01 septembre, 2025

Cadeau bonus : Fiction spécial n° 5 : Anthologie de la science-fiction française (Avril 1964)

Pour ce Fiction Spécial et sa cinquième édition, on notera sans doute un pessimisme moins marqué que dans le numéro de l'année précédente. Alain Dorémieux aura sans doute eu raison de la noirceur des auteurs de son écurie, que l'on retrouve presque au complet (ne manque peut-être que Gérard Klein, et Jacques Sternberg de plus en plus lointain). Le thème récurrent - parfois trop - des nouvelles ici compilées en est la résistance, le plus souvent au pouvoir, quand il devient tyrannique, ou aux contraintes des voyages spatiaux. On le comprendra : sans verser dans l'humour goguenard ou sarcastique, et loin d'être d'un optimisme béat et brillant, nous avons ici une anthologie d'un très bon niveau qui fait appel à ce que la science-fiction peut avoir de plus politique, voire de philosophique.

Comme pour toutes nos publications, un clic droit sur la couverture


Sommaire du Fiction Spécial n°5 :


1 - (non mentionné), Introduction, pages 4 à 4, introduction
2 - Nathalie HENNEBERG, Les Vacances du Cyborg, pages 5 à 33, nouvelle
3 - Michel EHRWEIN, Les Statues dormantes, pages 34 à 44, nouvelle *
4 - Claude-François CHEINISSE, La Fenêtre, pages 45 à 48, nouvelle
5 - André HARDELLET, Le Verso, pages 49 à 58, nouvelle *
6 - Michel DEMUTH, À l'est du Cygne, pages 59 à 94, nouvelle
7 - Georges GHEORGHIU, Ainsi font, font, font..., pages 95 à 101, nouvelle *
8 - André RUELLAN, Chrysalia, pages 102 à 112, nouvelle
9 - Lieutenant KIJÉ, La Couronne de sable, pages 113 à 124, nouvelle *
10 -Jean-Michel FERRER, Le Jour de Justice, pages 125 à 140, nouvelle *
11 - Philippe CURVAL, Tous les pièges de la foire, pages 141 à 154, nouvelle
12 - ARCADIUS, La Pierre, pages 155 à 159, nouvelle *
13 - Jacqueline H. OSTERRATH, Un homme sans importance, pages 160 à 175, nouvelle
14 - Pierre VERSINS, L'Enfant né pour l'espace, pages 176 à 206, nouvelle
15 - Albert FERLIN, La Question, pages 207 à 213, nouvelle *
16 - Sophie CATHALA, Poète, prends ton luth..., pages 214 à 218, nouvelle *
17 - Luc VIGAN, La Femme modèle, pages 219 à 231, nouvelle
18 - Claude VEILLOT, En un autre pays, pages 232 à 253, nouvelle
19 - (non mentionné), Nouvelles déjà parues des auteurs de ce numéro, pages 254 à 256, bibliographie

* Nouvelle restée sans publication ultérieure à ce numéro.

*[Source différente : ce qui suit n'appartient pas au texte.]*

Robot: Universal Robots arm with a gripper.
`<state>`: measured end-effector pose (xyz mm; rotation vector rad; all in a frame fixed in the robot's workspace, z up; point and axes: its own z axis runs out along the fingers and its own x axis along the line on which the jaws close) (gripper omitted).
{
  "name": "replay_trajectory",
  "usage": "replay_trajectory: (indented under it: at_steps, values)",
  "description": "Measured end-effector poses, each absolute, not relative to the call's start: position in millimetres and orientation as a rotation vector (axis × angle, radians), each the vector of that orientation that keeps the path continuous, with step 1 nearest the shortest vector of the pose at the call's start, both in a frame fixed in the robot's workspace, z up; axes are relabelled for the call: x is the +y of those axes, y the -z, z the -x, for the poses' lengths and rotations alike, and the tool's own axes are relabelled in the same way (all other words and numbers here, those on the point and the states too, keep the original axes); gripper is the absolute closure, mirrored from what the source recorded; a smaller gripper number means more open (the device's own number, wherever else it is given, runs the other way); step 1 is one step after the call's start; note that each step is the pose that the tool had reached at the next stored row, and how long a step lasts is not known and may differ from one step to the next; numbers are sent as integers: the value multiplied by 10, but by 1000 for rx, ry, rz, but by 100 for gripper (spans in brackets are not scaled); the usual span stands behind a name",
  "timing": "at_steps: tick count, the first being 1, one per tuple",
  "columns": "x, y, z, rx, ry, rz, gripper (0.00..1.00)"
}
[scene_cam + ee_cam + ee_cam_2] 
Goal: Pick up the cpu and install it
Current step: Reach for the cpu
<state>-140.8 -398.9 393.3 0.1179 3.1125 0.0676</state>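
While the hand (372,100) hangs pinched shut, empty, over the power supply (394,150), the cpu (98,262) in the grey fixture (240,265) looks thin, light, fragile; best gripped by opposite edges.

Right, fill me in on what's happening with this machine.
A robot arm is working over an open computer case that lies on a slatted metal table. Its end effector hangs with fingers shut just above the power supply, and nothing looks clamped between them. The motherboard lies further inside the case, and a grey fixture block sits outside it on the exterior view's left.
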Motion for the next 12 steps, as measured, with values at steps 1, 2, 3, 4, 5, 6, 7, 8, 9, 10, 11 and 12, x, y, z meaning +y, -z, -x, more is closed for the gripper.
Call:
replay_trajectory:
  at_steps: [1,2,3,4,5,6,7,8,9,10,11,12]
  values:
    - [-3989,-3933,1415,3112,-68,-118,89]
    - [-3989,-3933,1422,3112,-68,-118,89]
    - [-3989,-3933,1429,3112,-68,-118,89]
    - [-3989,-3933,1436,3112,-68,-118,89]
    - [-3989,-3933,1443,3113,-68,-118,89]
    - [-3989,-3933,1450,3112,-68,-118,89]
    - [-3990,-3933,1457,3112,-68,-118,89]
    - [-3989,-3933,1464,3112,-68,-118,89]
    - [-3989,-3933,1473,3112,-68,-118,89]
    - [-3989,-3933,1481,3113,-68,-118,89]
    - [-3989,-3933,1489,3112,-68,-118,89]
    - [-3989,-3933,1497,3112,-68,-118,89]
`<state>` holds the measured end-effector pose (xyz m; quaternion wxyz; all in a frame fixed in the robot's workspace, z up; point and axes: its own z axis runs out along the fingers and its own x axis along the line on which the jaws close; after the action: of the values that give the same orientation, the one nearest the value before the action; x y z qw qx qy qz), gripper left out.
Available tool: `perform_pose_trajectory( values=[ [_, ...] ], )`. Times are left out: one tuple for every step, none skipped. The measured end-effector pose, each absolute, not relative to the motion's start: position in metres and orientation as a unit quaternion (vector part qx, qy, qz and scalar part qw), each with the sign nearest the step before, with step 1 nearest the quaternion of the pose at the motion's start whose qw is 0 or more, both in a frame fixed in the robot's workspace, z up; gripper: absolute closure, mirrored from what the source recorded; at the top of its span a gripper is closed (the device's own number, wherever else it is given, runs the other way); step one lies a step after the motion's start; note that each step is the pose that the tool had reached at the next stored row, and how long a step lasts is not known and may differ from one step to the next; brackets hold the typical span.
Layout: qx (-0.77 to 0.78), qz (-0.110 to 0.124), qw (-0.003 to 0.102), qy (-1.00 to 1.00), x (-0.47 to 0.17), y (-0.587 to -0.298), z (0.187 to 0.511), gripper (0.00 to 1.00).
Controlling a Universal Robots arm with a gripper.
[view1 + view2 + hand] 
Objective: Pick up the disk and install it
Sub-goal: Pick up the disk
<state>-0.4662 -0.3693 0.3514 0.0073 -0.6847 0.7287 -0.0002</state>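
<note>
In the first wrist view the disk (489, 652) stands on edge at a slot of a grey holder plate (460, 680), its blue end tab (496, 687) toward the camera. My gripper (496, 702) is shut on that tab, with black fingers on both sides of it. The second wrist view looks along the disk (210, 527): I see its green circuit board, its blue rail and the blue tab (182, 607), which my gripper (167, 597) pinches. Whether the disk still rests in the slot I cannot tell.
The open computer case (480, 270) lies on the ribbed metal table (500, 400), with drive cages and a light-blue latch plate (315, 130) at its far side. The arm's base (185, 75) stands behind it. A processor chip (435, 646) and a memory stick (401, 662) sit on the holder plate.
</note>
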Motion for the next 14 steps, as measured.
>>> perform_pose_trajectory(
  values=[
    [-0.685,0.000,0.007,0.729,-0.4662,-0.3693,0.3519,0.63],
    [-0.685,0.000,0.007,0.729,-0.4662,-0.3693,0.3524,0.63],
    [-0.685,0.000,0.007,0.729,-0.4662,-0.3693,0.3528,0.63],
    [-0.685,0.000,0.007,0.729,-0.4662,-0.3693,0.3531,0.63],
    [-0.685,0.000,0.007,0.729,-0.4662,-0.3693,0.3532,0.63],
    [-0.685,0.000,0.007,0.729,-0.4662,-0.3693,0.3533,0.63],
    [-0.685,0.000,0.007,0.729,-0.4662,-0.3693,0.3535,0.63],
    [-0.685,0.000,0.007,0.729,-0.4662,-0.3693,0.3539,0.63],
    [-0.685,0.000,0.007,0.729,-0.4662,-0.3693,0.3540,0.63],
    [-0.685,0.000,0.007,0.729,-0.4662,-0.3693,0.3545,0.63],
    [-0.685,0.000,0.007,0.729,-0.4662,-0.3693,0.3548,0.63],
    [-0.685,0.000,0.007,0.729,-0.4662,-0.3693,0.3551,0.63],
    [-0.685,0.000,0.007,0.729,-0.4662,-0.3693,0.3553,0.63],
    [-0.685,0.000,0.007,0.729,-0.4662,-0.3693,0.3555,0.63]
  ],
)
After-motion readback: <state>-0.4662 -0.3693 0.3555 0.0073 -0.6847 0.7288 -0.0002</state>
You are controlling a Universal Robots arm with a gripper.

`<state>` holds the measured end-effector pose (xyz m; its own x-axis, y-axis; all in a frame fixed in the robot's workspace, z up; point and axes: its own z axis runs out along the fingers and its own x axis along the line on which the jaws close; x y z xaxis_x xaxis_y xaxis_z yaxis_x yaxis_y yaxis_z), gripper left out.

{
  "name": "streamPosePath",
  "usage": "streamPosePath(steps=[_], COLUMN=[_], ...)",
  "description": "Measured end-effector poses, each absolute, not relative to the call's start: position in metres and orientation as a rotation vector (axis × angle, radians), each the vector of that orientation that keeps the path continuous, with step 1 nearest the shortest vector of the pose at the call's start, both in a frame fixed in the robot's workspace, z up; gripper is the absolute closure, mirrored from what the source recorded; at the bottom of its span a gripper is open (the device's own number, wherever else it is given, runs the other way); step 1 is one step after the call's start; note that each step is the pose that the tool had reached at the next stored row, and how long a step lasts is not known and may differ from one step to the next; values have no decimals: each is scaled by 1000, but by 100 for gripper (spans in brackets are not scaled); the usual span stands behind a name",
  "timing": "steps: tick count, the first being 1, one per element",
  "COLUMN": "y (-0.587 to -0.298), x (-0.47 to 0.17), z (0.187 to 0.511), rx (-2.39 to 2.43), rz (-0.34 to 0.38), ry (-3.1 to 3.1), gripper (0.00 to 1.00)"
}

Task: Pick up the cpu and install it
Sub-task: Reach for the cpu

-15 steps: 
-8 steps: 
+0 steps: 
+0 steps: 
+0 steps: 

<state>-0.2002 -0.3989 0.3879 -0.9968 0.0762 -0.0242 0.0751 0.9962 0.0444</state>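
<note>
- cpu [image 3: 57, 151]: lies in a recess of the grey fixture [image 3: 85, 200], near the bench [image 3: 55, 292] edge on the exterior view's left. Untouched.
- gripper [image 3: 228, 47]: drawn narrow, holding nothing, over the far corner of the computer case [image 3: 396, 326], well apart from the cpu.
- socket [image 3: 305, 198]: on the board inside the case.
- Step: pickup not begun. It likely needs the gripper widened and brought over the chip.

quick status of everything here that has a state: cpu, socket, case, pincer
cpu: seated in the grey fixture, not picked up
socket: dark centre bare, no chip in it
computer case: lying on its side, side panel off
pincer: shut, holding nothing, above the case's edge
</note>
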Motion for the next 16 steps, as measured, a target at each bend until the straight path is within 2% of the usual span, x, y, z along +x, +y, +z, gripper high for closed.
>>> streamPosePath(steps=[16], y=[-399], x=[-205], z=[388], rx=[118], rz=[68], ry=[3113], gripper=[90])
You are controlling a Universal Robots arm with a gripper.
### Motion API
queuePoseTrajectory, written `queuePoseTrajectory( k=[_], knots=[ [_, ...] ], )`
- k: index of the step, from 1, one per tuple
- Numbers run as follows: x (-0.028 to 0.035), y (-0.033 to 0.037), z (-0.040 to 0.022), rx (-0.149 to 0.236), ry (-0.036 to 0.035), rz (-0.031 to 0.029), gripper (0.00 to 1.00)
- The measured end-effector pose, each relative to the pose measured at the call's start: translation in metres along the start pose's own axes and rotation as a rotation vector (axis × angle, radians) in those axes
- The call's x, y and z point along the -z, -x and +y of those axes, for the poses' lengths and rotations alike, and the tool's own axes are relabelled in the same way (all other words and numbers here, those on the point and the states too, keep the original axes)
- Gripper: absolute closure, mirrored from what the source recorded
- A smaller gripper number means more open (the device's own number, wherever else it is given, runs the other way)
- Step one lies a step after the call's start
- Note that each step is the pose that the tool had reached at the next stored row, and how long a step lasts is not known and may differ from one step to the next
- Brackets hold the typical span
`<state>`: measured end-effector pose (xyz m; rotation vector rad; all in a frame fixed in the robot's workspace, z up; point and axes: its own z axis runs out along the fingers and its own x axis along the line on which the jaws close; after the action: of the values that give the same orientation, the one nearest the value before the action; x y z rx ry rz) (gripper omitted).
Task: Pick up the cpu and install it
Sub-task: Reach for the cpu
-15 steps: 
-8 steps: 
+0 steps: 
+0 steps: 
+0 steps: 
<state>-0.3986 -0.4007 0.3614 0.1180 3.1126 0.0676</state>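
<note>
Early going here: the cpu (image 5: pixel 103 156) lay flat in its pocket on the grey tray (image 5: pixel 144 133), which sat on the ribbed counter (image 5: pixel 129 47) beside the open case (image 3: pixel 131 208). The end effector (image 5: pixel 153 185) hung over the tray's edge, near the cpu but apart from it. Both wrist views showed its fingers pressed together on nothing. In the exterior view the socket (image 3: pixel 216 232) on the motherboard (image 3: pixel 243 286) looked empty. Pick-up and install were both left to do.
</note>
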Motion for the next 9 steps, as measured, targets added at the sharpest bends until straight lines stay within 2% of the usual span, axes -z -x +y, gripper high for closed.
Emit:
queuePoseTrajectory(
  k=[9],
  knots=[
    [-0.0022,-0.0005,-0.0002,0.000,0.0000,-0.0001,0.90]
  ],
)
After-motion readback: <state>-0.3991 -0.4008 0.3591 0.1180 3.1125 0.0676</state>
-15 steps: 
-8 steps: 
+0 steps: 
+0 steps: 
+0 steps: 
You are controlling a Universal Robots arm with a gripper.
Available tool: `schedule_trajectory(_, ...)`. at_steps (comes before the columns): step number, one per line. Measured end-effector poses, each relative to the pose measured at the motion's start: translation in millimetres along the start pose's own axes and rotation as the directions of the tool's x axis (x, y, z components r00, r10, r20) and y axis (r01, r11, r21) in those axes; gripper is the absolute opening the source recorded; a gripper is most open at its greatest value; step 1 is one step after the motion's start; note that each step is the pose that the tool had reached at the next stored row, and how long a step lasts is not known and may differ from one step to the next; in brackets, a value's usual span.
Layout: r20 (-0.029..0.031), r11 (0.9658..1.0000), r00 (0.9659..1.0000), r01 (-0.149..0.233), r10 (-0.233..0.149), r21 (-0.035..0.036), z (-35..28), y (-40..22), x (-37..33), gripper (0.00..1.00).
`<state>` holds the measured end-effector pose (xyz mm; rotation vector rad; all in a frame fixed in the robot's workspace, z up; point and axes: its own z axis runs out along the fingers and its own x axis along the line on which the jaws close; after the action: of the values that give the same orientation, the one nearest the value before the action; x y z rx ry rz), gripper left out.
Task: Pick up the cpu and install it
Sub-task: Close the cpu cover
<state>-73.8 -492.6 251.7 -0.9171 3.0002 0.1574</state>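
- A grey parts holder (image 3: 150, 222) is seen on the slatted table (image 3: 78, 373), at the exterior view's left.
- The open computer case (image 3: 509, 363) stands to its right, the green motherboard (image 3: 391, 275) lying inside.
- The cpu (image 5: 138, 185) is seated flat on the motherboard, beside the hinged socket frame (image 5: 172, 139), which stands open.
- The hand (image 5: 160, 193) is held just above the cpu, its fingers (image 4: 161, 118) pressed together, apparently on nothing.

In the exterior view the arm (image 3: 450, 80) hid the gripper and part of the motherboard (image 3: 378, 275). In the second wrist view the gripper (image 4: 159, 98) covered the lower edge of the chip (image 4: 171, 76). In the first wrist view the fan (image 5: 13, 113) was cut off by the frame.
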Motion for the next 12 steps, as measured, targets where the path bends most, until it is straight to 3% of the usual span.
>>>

Note éditoriale du Fiction Spécial n°5 :

Nos numéros hors-série, dont la création remonte à cinq ans, sont maintenant devenus une institution.

Leur succès est même tel qu’à partir de 1964, leur rythme de parution devient semestriel. Après ce numéro de printemps, nous pouvons donc d’ores et déjà vous annoncer pour l’automne le Fiction Spécial n° 6, qui sera consacré à la science-fiction italienne.

En attendant de vous faire découvrir sa sœur transalpine, nous ne pouvons que témoigner, avec la présente sélection, que la science-fiction française se porte bien. Les effectifs des auteurs se renouvellent selon une saine proportion, les valeurs sûres ne déçoivent pas, et l’ensemble des récits manifeste une grande vitalité.
 
Une fois de plus, on regrettera l’absence de quelques noms : Carsac, Klein et Sternberg, notamment. Leurs occupations les empêchent pour le moment d’écrire des nouvelles. Mais cette défection est compensée par l’activité que déploient, entre autres, des auteurs comme Nathalie Henneberg, Pierre Versins, Michel Demuth, Claude Veillot, Michel Ehrwein, André Ruellan.

Comme toujours, figurent ici des noms nouveaux, ou encore peu connus. Ils feront pour beaucoup de lecteurs figure de révélation.

Comme ses devancières, cette anthologie apporte la preuve qu’il peut exister une science-fiction nationale, peu dépendante des Américains, puisant en elle-même ses propres ressources. L’histoire de la S.F. s’écrit maintenant aussi à l’échelon européen.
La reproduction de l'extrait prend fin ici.